WHAT THE TASK REQUIRES:
Each entry below must be written out exactly, with pictures left out.
......
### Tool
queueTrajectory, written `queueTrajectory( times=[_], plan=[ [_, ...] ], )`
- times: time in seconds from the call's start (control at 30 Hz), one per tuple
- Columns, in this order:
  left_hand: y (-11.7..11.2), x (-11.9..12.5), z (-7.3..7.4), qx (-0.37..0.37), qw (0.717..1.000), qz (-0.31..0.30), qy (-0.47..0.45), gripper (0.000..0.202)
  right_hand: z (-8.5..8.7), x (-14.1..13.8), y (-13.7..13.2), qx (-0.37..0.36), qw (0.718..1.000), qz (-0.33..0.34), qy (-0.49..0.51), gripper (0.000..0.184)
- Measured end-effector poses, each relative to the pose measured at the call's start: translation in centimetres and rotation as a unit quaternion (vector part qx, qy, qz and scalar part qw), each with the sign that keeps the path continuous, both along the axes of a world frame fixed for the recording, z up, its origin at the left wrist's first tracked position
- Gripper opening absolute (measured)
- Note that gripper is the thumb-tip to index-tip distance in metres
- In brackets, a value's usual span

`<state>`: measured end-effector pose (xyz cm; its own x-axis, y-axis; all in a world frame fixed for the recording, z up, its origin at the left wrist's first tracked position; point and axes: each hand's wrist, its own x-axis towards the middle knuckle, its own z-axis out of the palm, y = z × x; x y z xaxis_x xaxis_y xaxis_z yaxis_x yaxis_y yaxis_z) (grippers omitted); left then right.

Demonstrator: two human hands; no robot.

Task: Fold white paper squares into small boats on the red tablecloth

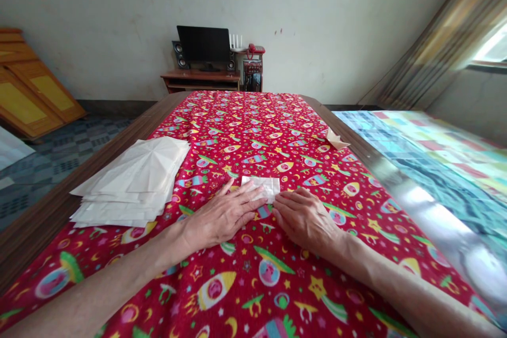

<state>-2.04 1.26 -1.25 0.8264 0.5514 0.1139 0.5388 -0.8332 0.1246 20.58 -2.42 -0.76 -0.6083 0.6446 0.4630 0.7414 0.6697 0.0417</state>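
Observation:
A small white piece of folded paper (271, 186) lies on the red patterned cloth in front of me. My left hand (225, 214) rests across its left and lower part, fingers stretched out and apart, pressing it flat. At the lower right corner of the paper, my right hand (303, 217) has its fingers together and bent, with the thumb close below them; the fingertips meet the paper's edge. To the left sits a stack of creased white paper sheets (138, 174). A small folded paper shape (336, 140) with pointed tips stands toward the right edge of the cloth.
The red cloth (253, 132) covers most of a dark wooden table (158, 111). Beyond its far end are a monitor (204, 45) and a red telephone (253, 50). A bed (443, 163) is on the right, and a yellow wooden cabinet (34, 87) on the left.

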Motion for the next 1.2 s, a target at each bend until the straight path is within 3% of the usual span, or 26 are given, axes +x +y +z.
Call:
queueTrajectory(
  times=[0.17,0.33,0.5,0.8,1.0,1.2],
  plan=[
    [0.1,0.0,0.0,0.005,1.0,-0.004,-0.009,0.043,0.0,-0.1,0.5,-0.033,0.999,-0.02,0.0,0.029],
    [0.1,0.0,0.0,0.018,1.0,-0.003,0.005,0.045,-0.5,0.3,1.2,-0.104,0.993,0.007,-0.056,0.052],
    [0.4,-0.4,-0.1,0.034,0.999,0.009,0.022,0.043,-0.8,1.4,1.6,-0.139,0.987,0.01,-0.075,0.056],
    [0.0,-1.9,0.1,0.031,0.999,0.007,0.014,0.043,-0.8,2.6,1.6,-0.122,0.99,-0.003,-0.066,0.052],
    [-0.2,-0.9,0.3,0.061,0.997,-0.038,-0.031,0.039,-0.3,1.6,0.6,-0.116,0.989,0.079,-0.049,0.049],
    [-0.4,-1.9,0.8,0.068,0.997,-0.01,-0.027,0.033,-0.5,2.5,0.3,-0.112,0.991,0.063,-0.041,0.04]
  ],
)
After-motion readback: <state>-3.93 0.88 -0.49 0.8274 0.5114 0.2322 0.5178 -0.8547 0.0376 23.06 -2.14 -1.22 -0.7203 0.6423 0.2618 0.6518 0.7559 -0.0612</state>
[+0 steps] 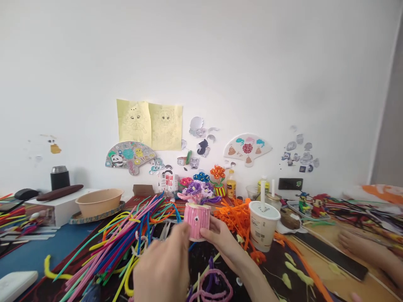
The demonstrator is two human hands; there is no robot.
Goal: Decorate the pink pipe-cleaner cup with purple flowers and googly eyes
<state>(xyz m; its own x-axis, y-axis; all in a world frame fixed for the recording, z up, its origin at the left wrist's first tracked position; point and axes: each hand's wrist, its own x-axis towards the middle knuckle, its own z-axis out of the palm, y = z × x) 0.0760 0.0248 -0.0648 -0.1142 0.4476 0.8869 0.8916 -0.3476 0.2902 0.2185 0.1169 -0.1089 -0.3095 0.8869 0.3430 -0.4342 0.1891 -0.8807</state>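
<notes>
In the middle of the head view stands a small pink flowerpot covered in pipe cleaners, with one googly eye on its front. Purple pipe-cleaner flowers rise out of its top. My right hand grips the pot from its right side, thumb on the front. On the left, my left hand has its fingers curled and pressed together close to the pot's front. What those fingers pinch, if anything, is hidden, and the hand is slightly blurred. Below the pot lies a loop of pink and purple pipe cleaners.
Bundles of coloured pipe cleaners cover the left. Scissors lie behind my left hand. Right of the pot are orange pipe cleaners and a paper cup with a straw. Another person's hand rests near a black phone.
</notes>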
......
OUTPUT OF THE EXERCISE:
### Tool
queueTrajectory, written `queueTrajectory( times=[_], plan=[ [_, ...] ], )`
- times: time in seconds from the call's start (control at 30 Hz), one per tuple
- Columns, in this order:
  left_hand: y (-11.7..11.2), x (-11.9..12.5), z (-7.3..7.4), qx (-0.37..0.37), qw (0.717..1.000), qz (-0.31..0.30), qy (-0.47..0.45), gripper (0.000..0.202)
  right_hand: z (-8.5..8.7), x (-14.1..13.8), y (-13.7..13.2), qx (-0.37..0.36), qw (0.718..1.000), qz (-0.33..0.34), qy (-0.49..0.51), gripper (0.000..0.184)
- Measured end-effector poses, each relative to the pose measured at the call's start: translation in centimetres and rotation as a unit quaternion (vector part qx, qy, qz and scalar part qw), each with the sign that keeps the path continuous, both along the axes of a world frame fixed for the recording, z up, its origin at the left wrist's first tracked position
- Gripper opening absolute (measured)
- Note that gripper is the thumb-tip to index-tip distance in metres
- In brackets, a value's usual span

`<state>`: measured end-effector pose (xyz cm; its own x-axis, y-axis; all in a world frame fixed for the recording, z up, its origin at the left wrist's first tracked position; point and axes: each hand's wrist, its own x-axis towards the middle knuckle, its own z-axis out of the palm, y = z × x; x y z xaxis_x xaxis_y xaxis_z yaxis_x yaxis_y yaxis_z) (grippers omitted); left then right.

Demonstrator: two human hands; no robot.

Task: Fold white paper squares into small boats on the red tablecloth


<state>-2.04 1.26 -1.25 0.8264 0.5514 0.1139 0.5388 -0.8332 0.1246 20.58 -2.42 -0.76 -0.6083 0.6446 0.4630 0.7414 0.6697 0.0417</state>
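Observation:
A small white piece of folded paper (271, 186) lies on the red patterned cloth in front of me. My left hand (225, 214) rests across its left and lower part, fingers stretched out and apart, pressing it flat. At the lower right corner of the paper, my right hand (303, 217) has its fingers together and bent, with the thumb close below them; the fingertips meet the paper's edge. To the left sits a stack of creased white paper sheets (138, 174). A small folded paper shape (336, 140) with pointed tips stands toward the right edge of the cloth.
The red cloth (253, 132) covers most of a dark wooden table (158, 111). Beyond its far end are a monitor (204, 45) and a red telephone (253, 50). A bed (443, 163) is on the right, and a yellow wooden cabinet (34, 87) on the left.
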
Motion for the next 1.2 s, a target at each bend until the straight path is within 3% of the usual span, or 26 are given, axes +x +y +z.
Call:
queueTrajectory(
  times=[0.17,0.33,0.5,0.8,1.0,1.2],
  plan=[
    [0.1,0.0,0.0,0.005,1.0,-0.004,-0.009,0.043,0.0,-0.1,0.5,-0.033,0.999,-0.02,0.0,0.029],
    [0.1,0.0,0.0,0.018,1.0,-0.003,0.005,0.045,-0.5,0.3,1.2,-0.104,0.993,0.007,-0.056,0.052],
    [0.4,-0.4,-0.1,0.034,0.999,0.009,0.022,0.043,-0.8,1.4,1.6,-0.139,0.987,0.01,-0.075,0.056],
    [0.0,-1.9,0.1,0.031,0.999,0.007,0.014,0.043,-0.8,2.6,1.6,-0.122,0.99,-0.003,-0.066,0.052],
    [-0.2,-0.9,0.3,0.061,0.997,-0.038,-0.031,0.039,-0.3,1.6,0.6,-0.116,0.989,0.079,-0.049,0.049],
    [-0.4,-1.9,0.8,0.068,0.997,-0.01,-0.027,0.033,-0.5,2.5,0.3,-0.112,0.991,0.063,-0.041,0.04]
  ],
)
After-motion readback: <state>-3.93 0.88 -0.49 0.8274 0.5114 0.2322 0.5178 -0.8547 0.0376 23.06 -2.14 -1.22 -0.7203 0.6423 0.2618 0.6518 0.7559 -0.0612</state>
[+0 steps] 
The demonstrator is two human hands; there is no robot.
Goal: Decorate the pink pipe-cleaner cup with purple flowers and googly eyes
<state>(xyz m; its own x-axis, y-axis; all in a world frame fixed for the recording, z up, its origin at the left wrist's first tracked position; point and axes: each hand's wrist, its own x-axis towards the middle knuckle, its own z-axis out of the palm, y = z × x) 0.0760 0.0248 -0.0648 -0.1142 0.4476 0.8869 0.8916 -0.3476 0.2902 0.2185 0.1169 -0.1089 -0.3095 0.8869 0.3430 -0.4342 0.1891 -0.8807</state>
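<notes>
In the middle of the head view stands a small pink flowerpot covered in pipe cleaners, with one googly eye on its front. Purple pipe-cleaner flowers rise out of its top. My right hand grips the pot from its right side, thumb on the front. On the left, my left hand has its fingers curled and pressed together close to the pot's front. What those fingers pinch, if anything, is hidden, and the hand is slightly blurred. Below the pot lies a loop of pink and purple pipe cleaners.
Bundles of coloured pipe cleaners cover the left. Scissors lie behind my left hand. Right of the pot are orange pipe cleaners and a paper cup with a straw. Another person's hand rests near a black phone.
</notes>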

Nothing more is needed for this answer.